Unhealthy meal deals and multi-buy promotions that include junk food are going to be banned in Wales from next year, officials have announced.
The move aims to improve diets and prevent obesity by restricting foods high in fat, sugar and salt from being included in offers, the Welsh Government said.
Under the sweeping new rules, unhealthy food will no longer be displayed at the end of aisles or other prominent locations in a bid to reduce impulse purchases.
Similar rules, although not for meal deals, were due to come into force in England in October but have been postponed for two years amid sky-high food prices.
Health campaigners say the approach is vital to curb Britain’s bulging waistline, reduce ill health and ease pressure on the NHS, while critics label it a ‘nanny state’ policy.
The move aims to improve diets and prevent obesity by restricting foods high in fat, sugar and salt from being included in offers, the Welsh Government said
The Welsh Government said the new law, which will ‘improve diets and help prevent obesity’, will be introduced in 2024 and rolled out across the country by 2025.

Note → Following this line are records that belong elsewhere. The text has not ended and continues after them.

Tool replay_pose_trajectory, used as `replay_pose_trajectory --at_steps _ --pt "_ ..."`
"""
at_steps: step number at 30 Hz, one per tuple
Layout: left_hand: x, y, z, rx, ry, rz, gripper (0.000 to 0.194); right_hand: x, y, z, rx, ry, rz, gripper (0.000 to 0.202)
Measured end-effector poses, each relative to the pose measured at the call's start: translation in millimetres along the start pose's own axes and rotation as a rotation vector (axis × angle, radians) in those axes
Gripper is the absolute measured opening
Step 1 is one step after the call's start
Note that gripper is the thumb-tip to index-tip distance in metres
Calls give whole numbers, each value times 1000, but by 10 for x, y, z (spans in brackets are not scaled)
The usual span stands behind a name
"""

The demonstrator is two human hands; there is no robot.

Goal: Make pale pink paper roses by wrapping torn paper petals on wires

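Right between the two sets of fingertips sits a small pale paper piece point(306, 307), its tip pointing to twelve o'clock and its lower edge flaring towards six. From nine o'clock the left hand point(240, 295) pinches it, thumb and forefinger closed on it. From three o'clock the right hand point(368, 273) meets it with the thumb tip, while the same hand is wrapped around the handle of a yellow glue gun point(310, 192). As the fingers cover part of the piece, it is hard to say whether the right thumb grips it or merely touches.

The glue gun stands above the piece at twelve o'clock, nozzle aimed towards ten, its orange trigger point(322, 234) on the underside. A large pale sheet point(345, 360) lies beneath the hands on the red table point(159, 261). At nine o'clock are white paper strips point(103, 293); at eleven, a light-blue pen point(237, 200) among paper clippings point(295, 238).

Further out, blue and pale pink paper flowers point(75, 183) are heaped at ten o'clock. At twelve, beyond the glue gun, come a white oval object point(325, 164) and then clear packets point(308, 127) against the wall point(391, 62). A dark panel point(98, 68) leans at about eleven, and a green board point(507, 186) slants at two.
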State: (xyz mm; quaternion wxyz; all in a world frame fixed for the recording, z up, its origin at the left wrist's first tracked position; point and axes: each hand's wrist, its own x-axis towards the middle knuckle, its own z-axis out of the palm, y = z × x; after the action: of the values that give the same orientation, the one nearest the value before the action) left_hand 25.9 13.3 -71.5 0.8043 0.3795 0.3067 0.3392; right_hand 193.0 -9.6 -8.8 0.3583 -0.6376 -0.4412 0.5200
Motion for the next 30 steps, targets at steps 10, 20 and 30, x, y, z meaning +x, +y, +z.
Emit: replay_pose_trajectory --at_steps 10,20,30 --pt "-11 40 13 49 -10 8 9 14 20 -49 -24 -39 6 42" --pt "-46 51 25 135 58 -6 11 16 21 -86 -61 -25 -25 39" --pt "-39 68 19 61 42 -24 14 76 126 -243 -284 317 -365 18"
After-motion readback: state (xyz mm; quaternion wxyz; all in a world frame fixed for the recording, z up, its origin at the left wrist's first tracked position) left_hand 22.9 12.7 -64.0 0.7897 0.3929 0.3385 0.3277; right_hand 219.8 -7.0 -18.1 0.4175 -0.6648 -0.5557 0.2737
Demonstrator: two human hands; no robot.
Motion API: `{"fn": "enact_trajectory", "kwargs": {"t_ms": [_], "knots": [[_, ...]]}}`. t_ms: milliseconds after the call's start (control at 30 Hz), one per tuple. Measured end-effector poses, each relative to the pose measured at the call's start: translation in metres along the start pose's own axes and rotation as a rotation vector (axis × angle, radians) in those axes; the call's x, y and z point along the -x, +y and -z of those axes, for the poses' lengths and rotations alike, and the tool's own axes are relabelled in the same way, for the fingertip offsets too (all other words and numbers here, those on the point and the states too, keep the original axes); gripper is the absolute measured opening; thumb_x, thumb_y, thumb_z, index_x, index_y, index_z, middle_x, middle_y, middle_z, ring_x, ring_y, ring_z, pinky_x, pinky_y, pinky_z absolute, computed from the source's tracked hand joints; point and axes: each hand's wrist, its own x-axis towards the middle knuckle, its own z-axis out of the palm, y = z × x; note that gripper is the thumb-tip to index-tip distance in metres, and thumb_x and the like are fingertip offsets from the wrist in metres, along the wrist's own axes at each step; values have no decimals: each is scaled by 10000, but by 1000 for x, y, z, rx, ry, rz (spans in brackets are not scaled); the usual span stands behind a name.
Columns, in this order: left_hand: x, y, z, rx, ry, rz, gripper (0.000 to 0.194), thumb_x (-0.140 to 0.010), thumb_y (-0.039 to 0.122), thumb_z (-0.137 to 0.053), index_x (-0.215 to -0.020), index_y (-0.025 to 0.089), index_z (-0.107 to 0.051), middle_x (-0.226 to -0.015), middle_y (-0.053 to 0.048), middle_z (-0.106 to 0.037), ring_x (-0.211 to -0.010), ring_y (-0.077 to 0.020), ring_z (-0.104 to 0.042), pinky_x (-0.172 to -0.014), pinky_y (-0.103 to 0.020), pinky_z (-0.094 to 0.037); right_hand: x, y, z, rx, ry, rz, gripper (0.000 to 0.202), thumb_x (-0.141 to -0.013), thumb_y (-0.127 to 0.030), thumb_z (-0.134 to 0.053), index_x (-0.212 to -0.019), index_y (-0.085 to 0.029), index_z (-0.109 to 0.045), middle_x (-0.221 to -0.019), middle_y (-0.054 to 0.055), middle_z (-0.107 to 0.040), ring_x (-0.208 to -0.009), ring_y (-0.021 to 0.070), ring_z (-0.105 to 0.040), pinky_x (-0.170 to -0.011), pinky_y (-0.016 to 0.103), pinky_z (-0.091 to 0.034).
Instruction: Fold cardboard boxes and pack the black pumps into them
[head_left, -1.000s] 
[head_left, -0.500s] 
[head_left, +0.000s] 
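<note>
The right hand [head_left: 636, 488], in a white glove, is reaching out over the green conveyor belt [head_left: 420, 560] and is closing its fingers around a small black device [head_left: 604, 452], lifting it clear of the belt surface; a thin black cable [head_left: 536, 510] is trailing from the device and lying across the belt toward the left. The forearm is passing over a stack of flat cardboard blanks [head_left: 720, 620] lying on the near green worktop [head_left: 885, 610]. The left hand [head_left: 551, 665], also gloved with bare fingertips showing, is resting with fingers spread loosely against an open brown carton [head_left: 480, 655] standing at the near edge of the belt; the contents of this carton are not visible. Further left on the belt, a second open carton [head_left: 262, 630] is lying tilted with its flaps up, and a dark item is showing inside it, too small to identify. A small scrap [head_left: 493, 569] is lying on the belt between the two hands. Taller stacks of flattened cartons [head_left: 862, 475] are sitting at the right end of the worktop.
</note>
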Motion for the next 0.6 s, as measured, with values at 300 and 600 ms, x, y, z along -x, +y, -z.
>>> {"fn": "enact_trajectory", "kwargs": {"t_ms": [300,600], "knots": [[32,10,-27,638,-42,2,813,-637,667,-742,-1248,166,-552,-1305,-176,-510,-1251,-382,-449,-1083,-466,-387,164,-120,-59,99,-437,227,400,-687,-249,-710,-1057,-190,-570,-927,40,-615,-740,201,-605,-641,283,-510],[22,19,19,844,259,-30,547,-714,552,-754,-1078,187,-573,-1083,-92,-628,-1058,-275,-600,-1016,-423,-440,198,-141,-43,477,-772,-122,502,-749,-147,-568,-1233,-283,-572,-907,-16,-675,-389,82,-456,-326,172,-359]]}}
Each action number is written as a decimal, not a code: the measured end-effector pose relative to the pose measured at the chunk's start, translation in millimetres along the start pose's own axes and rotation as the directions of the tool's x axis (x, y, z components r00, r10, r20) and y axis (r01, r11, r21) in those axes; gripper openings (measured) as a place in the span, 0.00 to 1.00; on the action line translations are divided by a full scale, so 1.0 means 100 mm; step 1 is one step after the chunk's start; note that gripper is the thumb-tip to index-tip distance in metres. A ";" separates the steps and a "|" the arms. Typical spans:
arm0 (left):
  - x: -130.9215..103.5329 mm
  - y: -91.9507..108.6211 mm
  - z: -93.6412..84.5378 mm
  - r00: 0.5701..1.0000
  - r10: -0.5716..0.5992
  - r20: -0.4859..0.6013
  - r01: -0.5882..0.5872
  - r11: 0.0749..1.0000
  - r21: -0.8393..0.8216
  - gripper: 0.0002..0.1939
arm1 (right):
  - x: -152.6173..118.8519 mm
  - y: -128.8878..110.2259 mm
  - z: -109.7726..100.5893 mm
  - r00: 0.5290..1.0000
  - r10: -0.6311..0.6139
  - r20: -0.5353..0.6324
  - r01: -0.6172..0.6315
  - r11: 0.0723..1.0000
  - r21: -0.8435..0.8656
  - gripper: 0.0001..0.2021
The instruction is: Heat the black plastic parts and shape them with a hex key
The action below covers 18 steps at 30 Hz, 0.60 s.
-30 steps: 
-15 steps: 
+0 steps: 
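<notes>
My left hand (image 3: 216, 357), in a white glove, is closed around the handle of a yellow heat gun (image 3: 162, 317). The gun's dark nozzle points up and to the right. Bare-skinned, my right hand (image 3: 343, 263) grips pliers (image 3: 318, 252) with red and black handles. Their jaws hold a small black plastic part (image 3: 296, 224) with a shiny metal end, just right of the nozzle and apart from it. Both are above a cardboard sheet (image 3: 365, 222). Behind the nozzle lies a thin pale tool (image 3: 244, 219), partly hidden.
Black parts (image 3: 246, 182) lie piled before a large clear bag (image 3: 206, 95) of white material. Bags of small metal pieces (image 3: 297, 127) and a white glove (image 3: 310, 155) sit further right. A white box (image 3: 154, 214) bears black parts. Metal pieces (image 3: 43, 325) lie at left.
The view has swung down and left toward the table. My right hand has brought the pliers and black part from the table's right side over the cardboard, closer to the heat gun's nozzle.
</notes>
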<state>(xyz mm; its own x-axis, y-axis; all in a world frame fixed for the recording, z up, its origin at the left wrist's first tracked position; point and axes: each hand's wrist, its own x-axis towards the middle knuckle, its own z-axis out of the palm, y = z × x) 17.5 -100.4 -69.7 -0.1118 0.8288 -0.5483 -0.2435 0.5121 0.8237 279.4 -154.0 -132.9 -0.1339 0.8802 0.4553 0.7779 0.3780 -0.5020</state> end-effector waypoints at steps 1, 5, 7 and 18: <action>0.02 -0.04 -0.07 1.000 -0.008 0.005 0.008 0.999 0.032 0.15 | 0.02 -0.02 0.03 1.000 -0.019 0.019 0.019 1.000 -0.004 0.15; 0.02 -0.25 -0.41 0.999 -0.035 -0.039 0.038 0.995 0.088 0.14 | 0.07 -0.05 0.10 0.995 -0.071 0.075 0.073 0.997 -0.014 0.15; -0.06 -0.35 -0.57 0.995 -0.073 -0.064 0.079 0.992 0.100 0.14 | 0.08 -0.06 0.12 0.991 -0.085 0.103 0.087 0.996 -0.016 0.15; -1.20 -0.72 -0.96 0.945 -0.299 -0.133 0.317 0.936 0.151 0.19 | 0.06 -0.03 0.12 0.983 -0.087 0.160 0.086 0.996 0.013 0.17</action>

Supermarkets including Tesco, Asda and Sainsbury’s offer meal deals that combine a sandwich, drink and snack for a set price.
The legislation will only target high fat, sugar and salt food and drink that contribute most to obesity. All businesses with more than 50 people will have to comply.
It did not name specific products that restrictions would apply to.
Earlier this year, a study found that only a quarter of the deals have fewer than 600 calories — the Government’s recommendation for lunch — and the worst offender, which was not named, contained 1,329 calories.
Six in 10 adults in England and Wales are above a healthy weight and more than a quarter of children are overweight or obese by the time they start school.
Weighing too much increases the risk of type 2 diabetes, heart disease and some cancers.
A Public Health Wales survey showed strong public support for action to make food healthier, with 57 per cent supporting taxes to reduce sugar in foods and 84 per cent of respondents planning to achieve or maintain a healthy weight in the next year.
The measures will encourage the food and retail industry to consider how healthier options can be made more affordable — such as offering promotions on healthier food or reducing the fat, sugar and salt content of food — so ‘no one is priced out of a healthy diet’, the Government hopes.
Officials are still considering whether other obesity-fighting measures — such as displaying calories on restaurant menus and banning the sale of energy drinks to under-16s — should also be rolled out.
Lynne Neagle, the Deputy Minister for Mental Health and Wellbeing, said the legislation ‘will take forward our commitment to improve diets and help prevent obesity in Wales’.
She said: ‘We will not be banning any product or type of promotion.
‘Our aim is to rebalance our food environments towards healthier products, so that the healthy choice becomes the easy choice.’
Ms Neagle added: ‘Our next generation deserve a different “normal” where healthier foods are more available, affordable and appealing, and high fat, sugar and salt foods are not a core part of our diet. Our current and future generations deserve better.’
Gemma Roberts, co-chair of Obesity Alliance Cymru says: ‘There is an obesity crisis in Wales, and we are pleased to see the Welsh Government proposing legislation which will support the people of Wales to make healthy choices.
‘Price promotions are marketing techniques used to drive sales and increase consumption. They are not free gifts and they do not save us money.
‘We are in the midst of a cost-of-living crisis, and consumers are being bombarded with price promotions which increase spending on the unhealthiest products. Wales needs to shift the balance and support families to make buying fruit and veg easier.’
It comes after Rishi Sunak earlier this month postponed a ban on ‘buy one, get one free’ deals after colleagues condemned the ‘nanny state’ plan.
The Prime Minister said it was not right to press ahead with the plan, part of an obesity crackdown, amid the cost of living crisis.
The policy had already been delayed until October 2023. It has now be extended for a further two years.
Mr Sunak had been facing a revolt over the issue after a government impact assessment found the move would save people three calories a day. Tory MP Philip Davies branded the policy ‘bonkers’.
The PM said: ‘I firmly believe in people’s right to choose – and at a time when household budgets are under continuing pressure from the global rise in food prices, it is not fair for government to restrict the options available to consumers on their weekly shop.
‘It is right that we consider carefully the impact on consumers and businesses, while ensuring we’re striking the balance with our important mission to reduce obesity and help people live healthier lives.’